Yes, some blacks and Hispanics are homophobic and/or anti-Muslim bigots. But the sheer nastiness of the tone of the Becks, Limbaughs, Buchanans etc., on matters of race-baiting and anti-immigrant rhetoric guarantees Republican doom.

I predict that even in this November's election Democrats will do better than expected and that in 2012 Obama will win a second term and that by the end of that second term he will be recognized as two things: the best President in the last 100 years and the most lied about and maligned figure in American politics in the last 100 years as well.

What does Obama's success in the face of adversity have to do with what I'm saying about Republican implosion? Just this: The "game" (a deadly game at that) is already WINDING DOWN. Just look at the joke quality of the Far Right candidates the Tea Party is backing and try to imagine them actually leading! (Speaking of leading check this out on Huffington Post "Sharron Angle: Make Gay Adoption Illegal, Allow Clergy To Endorse Candidates From Pulpit" as just one example of Republican suicide.)

In November when the Republicans fail to take the House and the Democrats keep the Senate too, the Far Right dream will shatter. From then on the Republicans will be a minority party for the foreseeable future. The only way this might not happen - this next election - will be if Democrats and Indy progressive voters - keep playing their own dumb shoot-yourself-in-the-foot game of disrespecting Obama, and thereby generating apathy in heretofore progressive ranks. As Frank Rich notes "Democrats might instead start playing the hand they've been dealt. Elections, the cliché goes, are about the future, not the past. At the very least they're about the present. It's time voters were told just how far right the G.O.P. has lurched "

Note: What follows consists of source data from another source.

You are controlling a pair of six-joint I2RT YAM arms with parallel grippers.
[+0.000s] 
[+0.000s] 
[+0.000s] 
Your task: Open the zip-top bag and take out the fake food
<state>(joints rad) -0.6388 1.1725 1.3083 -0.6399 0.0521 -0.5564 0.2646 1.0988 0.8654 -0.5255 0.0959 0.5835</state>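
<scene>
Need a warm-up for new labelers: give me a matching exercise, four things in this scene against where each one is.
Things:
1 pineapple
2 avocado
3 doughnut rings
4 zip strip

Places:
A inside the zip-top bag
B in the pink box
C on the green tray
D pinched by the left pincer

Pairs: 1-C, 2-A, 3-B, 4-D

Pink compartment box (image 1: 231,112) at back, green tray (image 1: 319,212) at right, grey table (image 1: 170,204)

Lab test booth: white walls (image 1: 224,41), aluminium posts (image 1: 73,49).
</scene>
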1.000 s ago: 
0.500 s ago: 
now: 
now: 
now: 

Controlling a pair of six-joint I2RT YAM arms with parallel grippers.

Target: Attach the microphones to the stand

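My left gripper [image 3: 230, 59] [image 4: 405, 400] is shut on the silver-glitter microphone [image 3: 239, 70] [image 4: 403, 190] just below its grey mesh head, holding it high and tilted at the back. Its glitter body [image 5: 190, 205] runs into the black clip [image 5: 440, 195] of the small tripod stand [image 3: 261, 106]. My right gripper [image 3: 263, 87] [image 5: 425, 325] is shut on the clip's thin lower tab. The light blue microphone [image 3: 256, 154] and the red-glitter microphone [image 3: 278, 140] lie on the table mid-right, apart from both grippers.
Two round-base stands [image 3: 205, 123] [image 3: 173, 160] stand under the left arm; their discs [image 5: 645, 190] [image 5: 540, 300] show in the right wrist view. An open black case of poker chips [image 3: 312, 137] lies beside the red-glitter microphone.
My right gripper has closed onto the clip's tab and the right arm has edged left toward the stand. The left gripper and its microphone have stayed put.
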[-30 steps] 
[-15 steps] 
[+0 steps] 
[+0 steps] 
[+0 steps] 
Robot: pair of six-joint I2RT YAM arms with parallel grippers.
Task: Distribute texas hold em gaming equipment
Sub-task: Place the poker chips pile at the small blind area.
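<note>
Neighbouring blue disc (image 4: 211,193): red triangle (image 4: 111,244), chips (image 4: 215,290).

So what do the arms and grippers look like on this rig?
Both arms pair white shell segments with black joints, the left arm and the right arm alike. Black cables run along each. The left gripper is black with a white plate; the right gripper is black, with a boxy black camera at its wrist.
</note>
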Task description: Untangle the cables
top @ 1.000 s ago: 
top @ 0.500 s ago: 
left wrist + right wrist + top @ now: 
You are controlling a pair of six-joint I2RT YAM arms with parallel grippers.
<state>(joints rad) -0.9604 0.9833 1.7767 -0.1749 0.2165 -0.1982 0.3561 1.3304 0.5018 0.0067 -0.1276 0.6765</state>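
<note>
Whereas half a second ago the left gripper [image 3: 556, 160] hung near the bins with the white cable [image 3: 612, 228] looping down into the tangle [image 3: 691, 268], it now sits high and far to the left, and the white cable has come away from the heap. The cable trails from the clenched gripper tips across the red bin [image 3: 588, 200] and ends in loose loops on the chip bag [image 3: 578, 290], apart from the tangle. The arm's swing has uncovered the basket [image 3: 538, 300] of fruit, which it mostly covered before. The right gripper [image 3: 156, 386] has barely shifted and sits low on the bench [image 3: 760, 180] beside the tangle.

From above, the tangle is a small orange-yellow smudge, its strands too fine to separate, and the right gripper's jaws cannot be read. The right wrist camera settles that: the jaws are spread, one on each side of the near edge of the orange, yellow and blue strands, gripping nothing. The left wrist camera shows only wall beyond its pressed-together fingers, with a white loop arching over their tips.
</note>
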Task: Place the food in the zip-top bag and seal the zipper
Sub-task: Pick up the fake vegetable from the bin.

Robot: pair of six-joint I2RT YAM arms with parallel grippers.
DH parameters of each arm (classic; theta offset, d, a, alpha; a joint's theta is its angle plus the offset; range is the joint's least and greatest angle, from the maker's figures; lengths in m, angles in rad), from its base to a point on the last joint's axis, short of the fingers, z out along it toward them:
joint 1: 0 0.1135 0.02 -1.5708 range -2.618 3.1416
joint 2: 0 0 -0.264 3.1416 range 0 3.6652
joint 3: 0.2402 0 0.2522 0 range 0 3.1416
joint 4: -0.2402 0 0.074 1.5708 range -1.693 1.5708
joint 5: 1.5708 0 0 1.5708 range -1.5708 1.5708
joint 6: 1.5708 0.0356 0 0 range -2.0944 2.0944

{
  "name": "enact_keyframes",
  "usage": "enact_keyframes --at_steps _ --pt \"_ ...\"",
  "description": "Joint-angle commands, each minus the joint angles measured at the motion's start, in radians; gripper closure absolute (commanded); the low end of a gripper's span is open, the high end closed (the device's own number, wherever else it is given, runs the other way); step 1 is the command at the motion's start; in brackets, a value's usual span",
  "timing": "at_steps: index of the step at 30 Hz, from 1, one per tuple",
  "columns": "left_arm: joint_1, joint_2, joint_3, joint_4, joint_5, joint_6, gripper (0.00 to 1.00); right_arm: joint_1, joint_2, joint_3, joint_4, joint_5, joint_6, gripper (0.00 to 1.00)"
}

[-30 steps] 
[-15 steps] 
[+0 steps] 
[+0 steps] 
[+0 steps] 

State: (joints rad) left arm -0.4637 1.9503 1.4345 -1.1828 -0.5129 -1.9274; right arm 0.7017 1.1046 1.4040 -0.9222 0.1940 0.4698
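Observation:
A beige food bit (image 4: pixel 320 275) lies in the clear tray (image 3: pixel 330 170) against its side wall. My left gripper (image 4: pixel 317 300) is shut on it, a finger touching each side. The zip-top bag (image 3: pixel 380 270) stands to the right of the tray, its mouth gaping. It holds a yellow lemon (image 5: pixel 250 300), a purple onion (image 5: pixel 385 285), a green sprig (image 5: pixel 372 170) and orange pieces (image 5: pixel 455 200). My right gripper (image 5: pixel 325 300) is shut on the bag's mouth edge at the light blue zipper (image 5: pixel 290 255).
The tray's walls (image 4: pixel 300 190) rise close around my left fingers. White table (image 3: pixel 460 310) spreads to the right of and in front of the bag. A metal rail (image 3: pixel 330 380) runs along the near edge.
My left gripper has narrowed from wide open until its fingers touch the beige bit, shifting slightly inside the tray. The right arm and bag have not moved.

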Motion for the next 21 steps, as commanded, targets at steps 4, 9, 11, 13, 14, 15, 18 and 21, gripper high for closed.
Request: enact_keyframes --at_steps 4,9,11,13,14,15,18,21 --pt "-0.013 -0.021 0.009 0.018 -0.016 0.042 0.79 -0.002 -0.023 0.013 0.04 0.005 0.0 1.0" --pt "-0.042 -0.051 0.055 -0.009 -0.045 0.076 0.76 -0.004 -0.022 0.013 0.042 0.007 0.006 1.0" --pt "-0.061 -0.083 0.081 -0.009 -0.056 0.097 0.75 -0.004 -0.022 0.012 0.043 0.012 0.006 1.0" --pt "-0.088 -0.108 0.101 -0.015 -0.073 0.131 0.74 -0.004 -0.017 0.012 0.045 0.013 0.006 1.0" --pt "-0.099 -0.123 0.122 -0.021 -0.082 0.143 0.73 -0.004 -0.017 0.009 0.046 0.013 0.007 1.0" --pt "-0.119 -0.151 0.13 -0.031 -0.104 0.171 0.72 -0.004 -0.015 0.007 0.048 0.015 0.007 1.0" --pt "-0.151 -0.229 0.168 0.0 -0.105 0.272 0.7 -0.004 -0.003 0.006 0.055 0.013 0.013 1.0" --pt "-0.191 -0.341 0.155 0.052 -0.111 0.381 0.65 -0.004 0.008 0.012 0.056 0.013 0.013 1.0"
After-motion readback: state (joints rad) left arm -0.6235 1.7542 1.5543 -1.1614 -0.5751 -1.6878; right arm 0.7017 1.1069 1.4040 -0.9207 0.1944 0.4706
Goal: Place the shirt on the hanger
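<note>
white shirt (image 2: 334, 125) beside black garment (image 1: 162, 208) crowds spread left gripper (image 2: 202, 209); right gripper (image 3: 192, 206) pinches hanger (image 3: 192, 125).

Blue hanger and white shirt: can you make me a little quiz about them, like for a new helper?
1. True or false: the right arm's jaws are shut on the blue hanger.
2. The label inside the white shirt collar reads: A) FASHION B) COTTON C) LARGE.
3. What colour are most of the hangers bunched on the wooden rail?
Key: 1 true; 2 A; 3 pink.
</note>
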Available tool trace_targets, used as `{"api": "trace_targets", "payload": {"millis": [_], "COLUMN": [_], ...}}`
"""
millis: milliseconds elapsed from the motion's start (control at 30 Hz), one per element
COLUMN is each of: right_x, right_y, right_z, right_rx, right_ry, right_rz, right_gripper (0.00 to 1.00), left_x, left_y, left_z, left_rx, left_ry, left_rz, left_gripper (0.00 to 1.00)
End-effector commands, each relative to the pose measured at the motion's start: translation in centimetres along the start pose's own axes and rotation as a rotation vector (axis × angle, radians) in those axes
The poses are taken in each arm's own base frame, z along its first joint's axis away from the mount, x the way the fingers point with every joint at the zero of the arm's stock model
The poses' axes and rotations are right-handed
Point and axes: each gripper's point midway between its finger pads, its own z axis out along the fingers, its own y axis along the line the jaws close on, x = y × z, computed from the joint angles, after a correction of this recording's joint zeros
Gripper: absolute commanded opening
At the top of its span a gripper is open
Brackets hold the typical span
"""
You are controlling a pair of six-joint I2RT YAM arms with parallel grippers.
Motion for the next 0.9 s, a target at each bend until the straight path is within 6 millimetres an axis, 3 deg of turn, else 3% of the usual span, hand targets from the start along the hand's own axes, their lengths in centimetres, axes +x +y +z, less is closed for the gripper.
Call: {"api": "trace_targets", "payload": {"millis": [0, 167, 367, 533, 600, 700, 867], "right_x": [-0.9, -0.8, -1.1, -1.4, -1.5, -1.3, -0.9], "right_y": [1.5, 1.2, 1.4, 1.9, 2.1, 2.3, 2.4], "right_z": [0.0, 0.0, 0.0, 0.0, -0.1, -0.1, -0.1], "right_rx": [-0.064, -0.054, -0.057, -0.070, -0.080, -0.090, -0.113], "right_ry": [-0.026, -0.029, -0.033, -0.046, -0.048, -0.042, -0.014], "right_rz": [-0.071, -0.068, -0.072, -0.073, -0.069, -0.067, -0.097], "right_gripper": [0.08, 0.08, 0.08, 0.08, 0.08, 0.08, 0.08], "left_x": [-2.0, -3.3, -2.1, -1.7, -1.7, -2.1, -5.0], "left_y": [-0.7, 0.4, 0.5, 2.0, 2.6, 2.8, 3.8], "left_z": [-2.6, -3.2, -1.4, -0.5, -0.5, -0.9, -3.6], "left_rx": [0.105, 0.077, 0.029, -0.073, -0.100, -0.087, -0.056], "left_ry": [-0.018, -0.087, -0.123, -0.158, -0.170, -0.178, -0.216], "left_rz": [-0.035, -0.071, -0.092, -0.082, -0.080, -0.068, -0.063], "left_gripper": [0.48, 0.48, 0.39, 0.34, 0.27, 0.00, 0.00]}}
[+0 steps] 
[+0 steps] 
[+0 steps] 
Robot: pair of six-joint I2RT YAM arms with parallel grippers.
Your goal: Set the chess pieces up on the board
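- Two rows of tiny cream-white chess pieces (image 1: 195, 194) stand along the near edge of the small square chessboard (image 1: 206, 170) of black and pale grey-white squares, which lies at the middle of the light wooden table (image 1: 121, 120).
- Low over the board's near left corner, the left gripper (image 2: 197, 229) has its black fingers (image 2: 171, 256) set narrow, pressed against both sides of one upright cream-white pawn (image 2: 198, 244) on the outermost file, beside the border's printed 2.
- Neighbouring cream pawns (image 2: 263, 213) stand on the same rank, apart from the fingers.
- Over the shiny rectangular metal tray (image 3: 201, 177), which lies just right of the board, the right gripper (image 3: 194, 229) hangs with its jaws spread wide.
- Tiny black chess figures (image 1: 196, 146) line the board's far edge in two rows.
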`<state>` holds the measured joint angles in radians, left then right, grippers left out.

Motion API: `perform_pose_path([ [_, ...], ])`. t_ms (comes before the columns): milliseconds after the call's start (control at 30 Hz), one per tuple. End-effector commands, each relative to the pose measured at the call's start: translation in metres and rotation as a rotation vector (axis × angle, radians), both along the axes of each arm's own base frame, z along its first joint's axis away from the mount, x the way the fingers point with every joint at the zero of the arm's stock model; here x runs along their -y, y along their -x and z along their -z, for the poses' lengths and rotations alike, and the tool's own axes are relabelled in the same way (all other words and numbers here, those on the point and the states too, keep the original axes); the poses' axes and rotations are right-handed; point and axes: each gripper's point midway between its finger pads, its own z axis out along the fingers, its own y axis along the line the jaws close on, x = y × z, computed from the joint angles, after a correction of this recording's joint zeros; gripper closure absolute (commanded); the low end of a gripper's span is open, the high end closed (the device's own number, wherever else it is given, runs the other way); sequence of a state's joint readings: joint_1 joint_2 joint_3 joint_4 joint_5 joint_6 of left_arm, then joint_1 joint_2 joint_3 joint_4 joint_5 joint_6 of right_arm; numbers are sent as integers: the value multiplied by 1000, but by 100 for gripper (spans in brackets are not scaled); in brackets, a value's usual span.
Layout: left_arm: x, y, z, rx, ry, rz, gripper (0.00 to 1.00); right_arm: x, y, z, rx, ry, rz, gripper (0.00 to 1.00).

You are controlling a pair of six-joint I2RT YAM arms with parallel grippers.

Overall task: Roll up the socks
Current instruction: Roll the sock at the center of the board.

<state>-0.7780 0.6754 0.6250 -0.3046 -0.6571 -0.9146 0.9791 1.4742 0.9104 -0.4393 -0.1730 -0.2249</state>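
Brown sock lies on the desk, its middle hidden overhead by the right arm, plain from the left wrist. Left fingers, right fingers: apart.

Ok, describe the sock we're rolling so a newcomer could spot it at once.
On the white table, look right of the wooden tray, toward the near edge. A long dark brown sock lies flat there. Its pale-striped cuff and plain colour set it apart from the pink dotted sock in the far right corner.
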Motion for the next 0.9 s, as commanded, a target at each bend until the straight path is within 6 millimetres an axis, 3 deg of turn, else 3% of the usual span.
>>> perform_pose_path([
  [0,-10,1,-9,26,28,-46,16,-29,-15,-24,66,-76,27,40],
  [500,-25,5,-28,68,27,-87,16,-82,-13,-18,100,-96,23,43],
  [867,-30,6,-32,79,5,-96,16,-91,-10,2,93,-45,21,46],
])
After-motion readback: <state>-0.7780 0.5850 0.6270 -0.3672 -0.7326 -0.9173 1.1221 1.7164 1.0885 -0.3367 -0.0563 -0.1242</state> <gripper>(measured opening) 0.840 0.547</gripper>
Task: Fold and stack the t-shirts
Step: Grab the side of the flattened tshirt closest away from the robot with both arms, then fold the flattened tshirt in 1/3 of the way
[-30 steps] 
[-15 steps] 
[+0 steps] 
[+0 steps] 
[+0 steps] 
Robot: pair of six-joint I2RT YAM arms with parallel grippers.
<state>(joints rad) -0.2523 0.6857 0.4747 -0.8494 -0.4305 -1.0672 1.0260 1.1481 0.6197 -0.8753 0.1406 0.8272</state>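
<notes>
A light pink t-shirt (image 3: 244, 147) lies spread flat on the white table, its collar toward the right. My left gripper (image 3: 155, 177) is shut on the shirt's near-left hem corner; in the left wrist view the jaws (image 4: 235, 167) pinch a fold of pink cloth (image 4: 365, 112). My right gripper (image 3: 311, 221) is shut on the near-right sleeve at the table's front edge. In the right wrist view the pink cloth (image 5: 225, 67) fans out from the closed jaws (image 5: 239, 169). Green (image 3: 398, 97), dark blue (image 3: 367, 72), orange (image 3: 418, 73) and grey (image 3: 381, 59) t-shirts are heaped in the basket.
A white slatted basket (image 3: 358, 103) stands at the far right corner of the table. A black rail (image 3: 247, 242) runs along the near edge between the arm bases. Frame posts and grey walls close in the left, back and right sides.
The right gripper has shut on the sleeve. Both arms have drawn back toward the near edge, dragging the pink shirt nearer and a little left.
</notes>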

But even if the Democrats suffer bad losses in November it won't matter in the longer term. The irony is that Far Right white paranoia about being a victimized minority is about to become a self-inflicted reality as an inclusive, tolerant, better, and diverse country -- that will include many happy and enlightened white people too -- emerges from the paranoid dream that overtook America in reaction to the election of our first black president.

As I said, America is going brown and a lot of not-terribly-bright whites don't like it. And that explains a lot.